Kenya, which won 14 medals last time, six of them gold, looks set to better that record. In David Rudisha (800m), Silas Kiplagat and Asbel Kiprop (1500m), Ezekiel Kemboi (3000m steeplechase) and Abel Kirui (marathon) among men and Pamela Jelimo (800m), Vivian Cheruiyot (5000), Milcah Chemos (3000m steeplechase) and Mary Keitany (marathon) among women, Kenya has athletes who are capable of maintaining its hold on the middle distance and distance events.

Ethiopia, which has fallen behind in this race for distance running supremacy with Kenya, had won seven medals last time, four gold medals included. Kenenisa Bekele and Tirunesh Dibaba provided the men and women’s doubles to underline Ethiopia’s supremacy on the track in distance events.

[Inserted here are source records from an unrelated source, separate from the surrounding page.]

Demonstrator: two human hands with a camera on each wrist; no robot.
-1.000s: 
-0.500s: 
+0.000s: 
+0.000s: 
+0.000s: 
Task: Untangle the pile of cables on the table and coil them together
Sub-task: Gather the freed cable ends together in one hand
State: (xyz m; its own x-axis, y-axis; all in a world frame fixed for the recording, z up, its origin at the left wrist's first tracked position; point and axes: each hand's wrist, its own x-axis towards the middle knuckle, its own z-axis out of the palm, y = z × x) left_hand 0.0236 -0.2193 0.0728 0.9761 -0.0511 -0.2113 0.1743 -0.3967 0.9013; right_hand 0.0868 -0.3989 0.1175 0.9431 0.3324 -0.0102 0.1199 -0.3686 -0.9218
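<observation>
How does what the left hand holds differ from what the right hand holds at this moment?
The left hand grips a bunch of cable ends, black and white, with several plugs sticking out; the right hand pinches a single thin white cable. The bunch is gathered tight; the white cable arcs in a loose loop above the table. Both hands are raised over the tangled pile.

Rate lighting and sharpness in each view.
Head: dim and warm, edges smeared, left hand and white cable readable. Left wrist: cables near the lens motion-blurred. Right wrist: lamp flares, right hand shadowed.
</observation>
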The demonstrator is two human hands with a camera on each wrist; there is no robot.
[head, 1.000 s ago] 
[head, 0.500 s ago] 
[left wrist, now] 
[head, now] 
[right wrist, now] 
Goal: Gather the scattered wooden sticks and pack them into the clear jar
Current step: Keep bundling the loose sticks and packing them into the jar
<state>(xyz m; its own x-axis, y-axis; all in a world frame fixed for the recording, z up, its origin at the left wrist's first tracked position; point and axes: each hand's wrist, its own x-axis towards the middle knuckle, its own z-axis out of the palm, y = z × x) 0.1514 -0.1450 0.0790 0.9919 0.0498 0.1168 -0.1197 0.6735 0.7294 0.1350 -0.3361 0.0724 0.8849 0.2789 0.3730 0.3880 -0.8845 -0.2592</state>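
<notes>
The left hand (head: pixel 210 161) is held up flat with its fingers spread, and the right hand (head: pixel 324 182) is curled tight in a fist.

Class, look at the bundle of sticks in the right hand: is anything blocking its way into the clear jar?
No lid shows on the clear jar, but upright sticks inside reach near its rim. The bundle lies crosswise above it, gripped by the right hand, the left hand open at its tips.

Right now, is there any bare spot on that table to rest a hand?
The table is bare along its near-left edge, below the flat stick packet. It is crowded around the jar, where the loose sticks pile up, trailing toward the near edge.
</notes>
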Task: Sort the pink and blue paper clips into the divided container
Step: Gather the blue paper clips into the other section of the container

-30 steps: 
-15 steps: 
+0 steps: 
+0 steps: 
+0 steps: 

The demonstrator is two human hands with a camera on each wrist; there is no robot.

Bekele was eclipsed in the last World championships, not finishing in the 10,000m and pulling out of the 5000m. Though he made a comeback after Daegu he is no longer the force he was while Haile Gebrselassie, perhaps the greatest distance runner we have had the privilege to watch, could not get selection in the track team after he failed to make it to the marathon team.

Bekele has been named in the Ethiopian team for the 10,000m while Dibaba has only been named as a reserve in both 5000 and 10,000.

The whole of China will once again be glued to the television sets on August 8. That is the day Liu Xiang will run the 110m hurdles. The Chinese superstar had pulled out tearfully at home last time because of an injury. He is the No. 2 in the season lists at 12.97s behind American Aries Merritt (12.93s). With world champion Jason Richardson of the U.S. (12.98s) also rounding into form there could be a high-voltage contest. Liu Xiang has to make up for the Beijing disappointment.

Some of the keenest battles will unfold in the throws where the dominant athletes would be from Europe, barring in shot put. Watch out in particular for the men’s discus contest (also discussed elsewhere in this issue). Also of special interest could be the men’s javelin duel where two-time Olympic champion Andreas Thorkildsen of Norway will be taking on in-form Czech Vitezslav Vesely, the latter pushing towards the 90-metre mark this season with a world-leading 88.11in Oslo in June.

Surely there is much to look forward to besides the Bolt v Blake show for the athletics buffs as action unfolds at the Olympic Stadium from August 3.